Pada musim kurban, banyak masyarakat Indonesia terlibat dalam praktik berkurban sebagai wujud pengabdian dan ibadah kepada Allah SWT. Namun, dalam proses penyembelihan hewan kurban, seringkali muncul permasalahan terkait penjualan kulit dan kepala hewan kurban.
Menurut Imam Nawawi dalam mazhab Syafi’i, menjual bagian-bagian hewan kurban seperti daging, kulit, tanduk, dan rambut dilarang. Hal ini juga berlaku untuk menjadikan kulit sebagai upah bagi tukang jagal. Sebaliknya, disarankan bagi yang berkurban atau menerima hewan kurban untuk menyedekahkan bagian-bagian tersebut atau memanfaatkannya untuk keperluan lain.
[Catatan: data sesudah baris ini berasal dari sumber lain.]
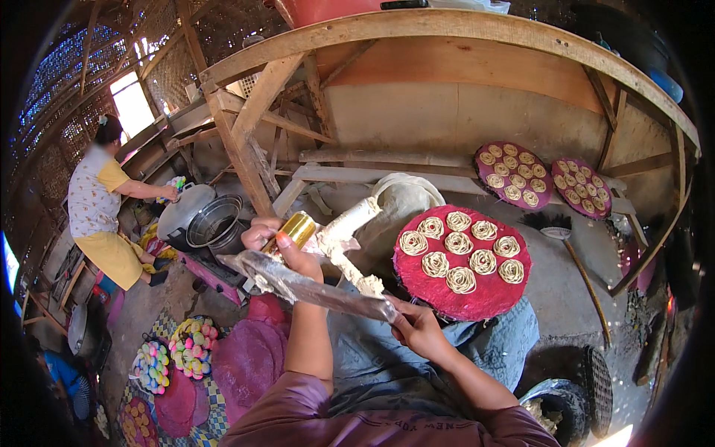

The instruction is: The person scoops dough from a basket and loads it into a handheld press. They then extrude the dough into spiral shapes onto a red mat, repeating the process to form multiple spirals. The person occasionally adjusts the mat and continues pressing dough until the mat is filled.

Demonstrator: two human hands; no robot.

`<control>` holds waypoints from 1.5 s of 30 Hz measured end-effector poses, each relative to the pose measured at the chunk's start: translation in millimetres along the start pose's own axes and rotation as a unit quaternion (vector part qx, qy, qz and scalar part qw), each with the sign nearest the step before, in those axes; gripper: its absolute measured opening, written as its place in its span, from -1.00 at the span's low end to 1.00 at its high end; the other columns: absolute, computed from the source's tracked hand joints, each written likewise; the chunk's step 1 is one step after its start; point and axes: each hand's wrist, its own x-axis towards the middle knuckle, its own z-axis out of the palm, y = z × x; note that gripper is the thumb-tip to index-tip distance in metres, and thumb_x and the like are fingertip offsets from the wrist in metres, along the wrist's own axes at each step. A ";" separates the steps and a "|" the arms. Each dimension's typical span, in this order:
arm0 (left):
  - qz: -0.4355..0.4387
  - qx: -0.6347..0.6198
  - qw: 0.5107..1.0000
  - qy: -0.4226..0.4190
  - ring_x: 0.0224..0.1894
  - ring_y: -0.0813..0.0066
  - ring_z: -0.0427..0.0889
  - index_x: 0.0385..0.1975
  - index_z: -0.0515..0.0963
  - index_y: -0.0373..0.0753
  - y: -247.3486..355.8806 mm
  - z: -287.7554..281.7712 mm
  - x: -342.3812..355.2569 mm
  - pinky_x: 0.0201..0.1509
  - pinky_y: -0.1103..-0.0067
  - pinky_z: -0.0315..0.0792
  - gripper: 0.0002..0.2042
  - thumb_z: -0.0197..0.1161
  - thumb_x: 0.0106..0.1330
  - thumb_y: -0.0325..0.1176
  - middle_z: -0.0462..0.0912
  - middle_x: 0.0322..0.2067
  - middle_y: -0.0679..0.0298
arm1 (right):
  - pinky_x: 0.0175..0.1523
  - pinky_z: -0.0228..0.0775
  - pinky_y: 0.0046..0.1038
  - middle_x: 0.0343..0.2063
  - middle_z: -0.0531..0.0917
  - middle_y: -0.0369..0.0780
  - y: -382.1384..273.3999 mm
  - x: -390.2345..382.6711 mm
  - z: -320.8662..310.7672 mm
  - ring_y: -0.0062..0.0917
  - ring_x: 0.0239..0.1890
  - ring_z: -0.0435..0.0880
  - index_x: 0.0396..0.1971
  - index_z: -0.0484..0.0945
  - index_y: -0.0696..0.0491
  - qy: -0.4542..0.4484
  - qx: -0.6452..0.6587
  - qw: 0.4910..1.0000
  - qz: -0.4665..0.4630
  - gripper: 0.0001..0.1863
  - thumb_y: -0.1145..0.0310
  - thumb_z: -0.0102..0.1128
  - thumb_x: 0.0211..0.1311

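My left hand (294,253) is closed around a gold metal cylinder (298,229) and the near end of a long, flat wooden-looking board (316,283). My right hand (421,328) grips the board's other end between thumb and fingers. A pale, dough-coated rod (351,223) sticks up beyond the board, and lumps of dough (350,272) cling along it. How the rod joins the board cannot be made out. Just past my right hand, a round red mat (477,298) bears several coiled noodle-like dough rosettes (458,243), resting by my lap.
A cloth-covered, pale rounded bundle (406,195) stands behind the red mat. Two more mats of rosettes (514,175) lean by the wall under a wooden table (477,22). At left a person (100,194) tends a large pot (186,208). A broom (581,276) and a bucket (555,395) are at right.
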 end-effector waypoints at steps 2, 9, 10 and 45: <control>-0.011 -0.019 1.000 -0.022 -0.28 0.47 0.29 -0.29 0.19 -0.19 -5.0 3.7 -5.8 -0.10 0.56 0.25 -0.70 0.10 0.32 -0.14 0.29 -0.37 0.25 | -0.45 0.21 -0.67 -0.57 0.40 -0.44 -8.3 2.2 -0.5 -0.78 -0.55 0.33 0.21 0.42 0.09 -0.011 0.042 0.999 0.010 -0.60 0.35 0.01 0.42; 0.100 0.106 0.979 -0.141 -0.16 0.36 0.36 -0.18 0.32 -0.26 -61.2 1.5 9.6 0.04 0.48 0.26 -0.75 0.11 0.33 -0.23 0.39 -0.25 0.18 | -0.39 0.29 -0.66 -0.49 0.50 -0.43 -50.8 -107.7 -105.3 -0.78 -0.51 0.37 0.10 0.50 0.12 0.123 -0.071 0.983 0.115 -0.65 0.29 0.06 0.41; 0.076 0.121 0.976 -0.164 -0.15 0.35 0.37 -0.17 0.32 -0.26 -75.2 2.5 17.3 0.04 0.48 0.27 -0.74 0.11 0.32 -0.23 0.39 -0.24 0.17 | -0.43 0.27 -0.68 -0.51 0.50 -0.43 -57.9 -141.2 -121.7 -0.79 -0.51 0.39 0.05 0.53 0.15 0.180 -0.061 0.977 0.099 -0.67 0.29 0.08 0.40; 0.363 -0.394 0.653 -0.535 -0.52 0.41 0.46 -0.48 0.34 -0.11 243.2 314.9 -263.8 -0.55 0.46 0.35 -0.80 0.23 0.01 -0.24 0.34 -0.52 0.30 | -0.09 0.55 -0.27 -0.23 0.70 -0.13 157.5 -422.8 -238.8 -0.22 -0.16 0.69 -0.17 0.69 -0.13 0.368 -0.380 0.608 0.592 -0.68 0.18 0.09 0.10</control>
Jika kulit hewan kurban tidak dimakan oleh masyarakat, panitia kurban dapat memotong-motong kulit tersebut dan mencampurkannya dengan daging untuk didistribusikan kepada masyarakat. Hal ini diharapkan dapat membantu orang yang kurang mampu untuk mendapatkan konsumsi tambahan.
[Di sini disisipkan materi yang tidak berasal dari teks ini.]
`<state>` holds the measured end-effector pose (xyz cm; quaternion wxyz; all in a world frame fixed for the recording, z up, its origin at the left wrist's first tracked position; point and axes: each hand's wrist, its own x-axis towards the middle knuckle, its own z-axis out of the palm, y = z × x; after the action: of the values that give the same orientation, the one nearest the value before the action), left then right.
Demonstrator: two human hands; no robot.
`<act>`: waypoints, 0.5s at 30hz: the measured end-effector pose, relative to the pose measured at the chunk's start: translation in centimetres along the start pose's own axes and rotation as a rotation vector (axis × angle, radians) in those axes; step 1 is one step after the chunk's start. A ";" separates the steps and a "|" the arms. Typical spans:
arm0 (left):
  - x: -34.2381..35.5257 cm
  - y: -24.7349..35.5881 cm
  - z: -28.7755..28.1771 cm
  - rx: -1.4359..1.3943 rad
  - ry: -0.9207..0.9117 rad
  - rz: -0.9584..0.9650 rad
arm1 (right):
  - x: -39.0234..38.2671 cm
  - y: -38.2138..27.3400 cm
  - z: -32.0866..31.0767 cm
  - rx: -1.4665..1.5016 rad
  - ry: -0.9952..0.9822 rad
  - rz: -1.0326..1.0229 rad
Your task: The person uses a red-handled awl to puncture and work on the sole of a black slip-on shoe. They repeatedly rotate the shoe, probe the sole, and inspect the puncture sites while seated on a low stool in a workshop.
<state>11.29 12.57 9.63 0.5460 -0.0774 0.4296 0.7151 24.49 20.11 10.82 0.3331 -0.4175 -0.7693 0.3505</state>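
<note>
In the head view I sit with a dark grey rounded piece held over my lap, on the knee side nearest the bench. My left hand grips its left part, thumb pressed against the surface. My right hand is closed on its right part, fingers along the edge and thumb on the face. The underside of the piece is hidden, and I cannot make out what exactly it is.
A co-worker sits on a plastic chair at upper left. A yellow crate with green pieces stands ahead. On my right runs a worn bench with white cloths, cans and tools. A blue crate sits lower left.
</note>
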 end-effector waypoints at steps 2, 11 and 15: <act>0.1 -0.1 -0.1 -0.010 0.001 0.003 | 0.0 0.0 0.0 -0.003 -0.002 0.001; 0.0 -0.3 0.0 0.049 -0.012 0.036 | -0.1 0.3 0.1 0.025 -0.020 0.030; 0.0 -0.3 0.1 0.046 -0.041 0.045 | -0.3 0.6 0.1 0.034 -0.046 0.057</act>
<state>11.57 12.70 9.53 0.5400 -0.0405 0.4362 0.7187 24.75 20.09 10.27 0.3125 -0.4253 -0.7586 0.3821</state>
Namun, penting untuk diingat bahwa menjual kulit atau bagian lain dari hewan kurban dapat membuat ibadah kurban tersebut menjadi tidak sah. Hadis menyatakan bahwa orang yang menjual kulit hewan kurban tidak akan mendapatkan pahala yang dijanjikan bagi mereka yang berkurban.
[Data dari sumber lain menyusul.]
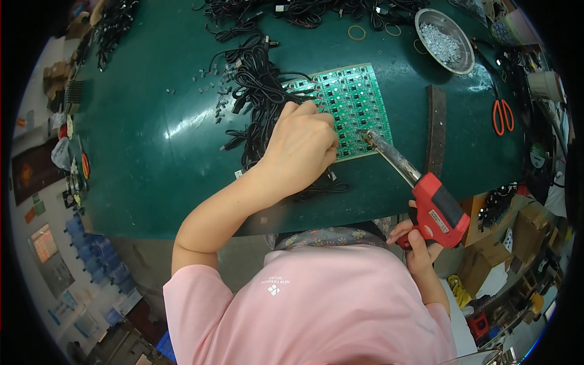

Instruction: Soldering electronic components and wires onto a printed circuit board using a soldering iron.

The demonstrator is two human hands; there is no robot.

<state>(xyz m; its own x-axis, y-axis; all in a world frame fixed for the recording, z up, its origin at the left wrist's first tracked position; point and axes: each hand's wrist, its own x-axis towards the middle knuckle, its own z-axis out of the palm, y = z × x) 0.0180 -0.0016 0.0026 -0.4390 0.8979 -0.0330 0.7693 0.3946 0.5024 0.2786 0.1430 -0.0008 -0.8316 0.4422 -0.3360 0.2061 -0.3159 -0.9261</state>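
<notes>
Left hand (302,143): over the left part of the board (359,103); cannot tell whether its grip is closed.
Right hand (419,252): grip wrapped around the gun (439,210).
Board: on the surface (164,164), beside cables (255,76).

The green table (140,176) has a smooth, glossy top. The bowl (466,56) toward its right edge is shiny metal. The soldering gun (437,210) has a red plastic body and a bare metal barrel (396,158). The black cables (252,85) look like smooth plastic.
</notes>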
Jika terlanjur terjadi penjualan yang tidak sah, langkah yang perlu diambil adalah mengembalikan daging kepada pemilik asli atau menggantinya dengan daging lain. Orang yang menerima daging kurban juga tidak diperbolehkan menjualnya kembali kecuali jika ia adalah orang fakir.
Dalam hal pengelolaan operasional kurban, panitia disarankan untuk meminta sumbangan dari para pembayar kurban untuk biaya operasional termasuk pembayaran tukang jagal. Tukang jagal juga sebaiknya menerima bagian sesuai dengan status mustahiq bukan sebagai upah atas jasanya.
Dengan memahami tuntutan etis dan hukum terkait penyelenggaraan kurban, diharapkan praktik berkurban dapat dilakukan dengan baik dan sesuai dengan ajaran agama. Semoga informasi ini bermanfaat bagi semua pihak yang terlibat dalam proses berkurban.